Conquista el Capítulo 9 de Celestial Realmente cambió la forma en que abordo la dificultad en los videojuegos. Me demostré a mí mismo que podía asumir el desafío y lo disfruté mucho; al mismo tiempo, recordé todos estos juegos de menor dificultad, pero mucho menos divertidos en su desafío. Por eso Hollow Knight: Silksong no me sorprendió el año pasado. Lo terminé sin mayores problemas, y sin mucho placer ni en sus fases más difíciles ni frustrantes. He aprendido, en definitiva, dónde encuentro mi placer, y también sé lo que valgo y lo que puedo conquistar, por lo que ya no necesito imponerme rituales de virilidad lúdica como » No, pero un tipo de verdad puede terminar Dark Souls en ropa interior. » que son comunes en nuestra cultura. Tengo que poder hacerlo realidad, es solo que si no me importa, no lo hago.
Charlotte (no) con fresas
Evidentemente, todo esto sigue siendo un videojuego. No pretendo afirmar que haya desarrollado la mentalidad de un atleta olímpico gracias a Celestial. Pero para alguien que juega tanto como yo y cuyo trabajo es, adoptar con dificultad esta relación más distante es claramente positivo. Siempre entiendo el atractivo de un desafío, por supuesto, y siempre me alegro cuando un juego se atreve a sacar al jugador de su zona de confort, pero la dificultad ya no es un fin en sí misma. Cuando llegué al abominable jefe final de Mega Man X3, simplemente dejé el control y cerré el juego. ¿Podría haber dicho » mira yo maté a Sigma soy un crack » ? Sí, pero por otro lado es una secuencia muy aburrida, y como quiero concentrarme en el verdadero placer del juego (esto es importante para no convertirme en un viejo periodista amargado), me voy, eso es todo.

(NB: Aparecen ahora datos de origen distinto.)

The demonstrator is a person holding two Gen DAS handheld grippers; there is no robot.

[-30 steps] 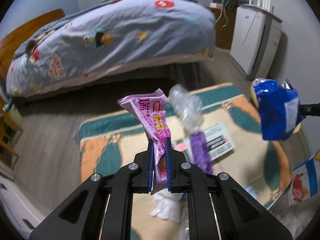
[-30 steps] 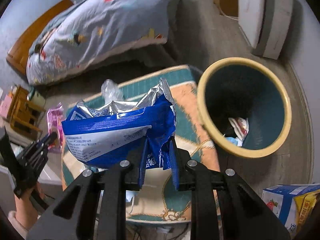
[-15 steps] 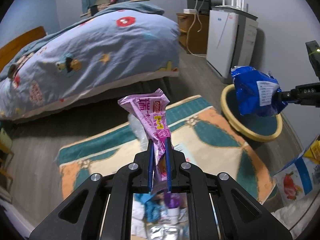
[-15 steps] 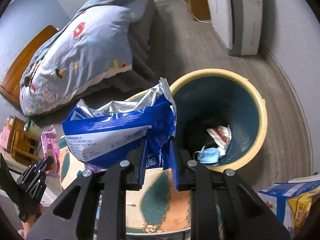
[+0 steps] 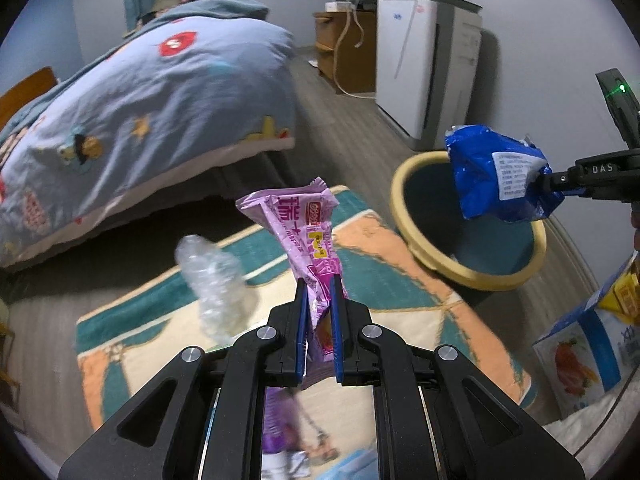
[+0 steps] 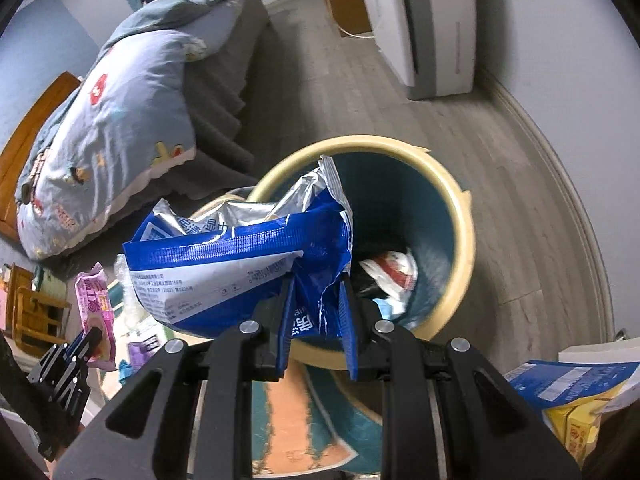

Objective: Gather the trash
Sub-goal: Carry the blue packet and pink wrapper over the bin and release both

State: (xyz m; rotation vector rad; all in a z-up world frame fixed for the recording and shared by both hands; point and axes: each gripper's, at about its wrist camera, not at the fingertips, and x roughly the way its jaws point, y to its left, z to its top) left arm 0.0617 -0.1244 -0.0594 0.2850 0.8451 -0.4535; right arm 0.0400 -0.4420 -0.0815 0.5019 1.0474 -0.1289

Habría muchas otras maneras de celebrar la excelencia de Celestialun juego de plataformas atemporal que seguramente seguirá siendo el pináculo de su categoría durante mucho tiempo, o al menos permanecerá en el podio para aquellos que prefieran chico súper carneO Super Mario Mundoqué sé yo. Personalmente, me gustaría especialmente resumir este discurso bastante largo explicando de nuevo que Celestial encarna, para mí, un ideal platónico de los videojuegos, que cuenta su historia a través de la experiencia lúdica que transmite a través de todos sus más mínimos detalles. Más que un título con escenas demasiado largas o una narración detallada, Celestial es uno de los mejores argumentos posibles para decir que los videojuegos son arte, y que pueden hacernos experimentar algo poderoso a través de lo que logran con el mando en sus manos.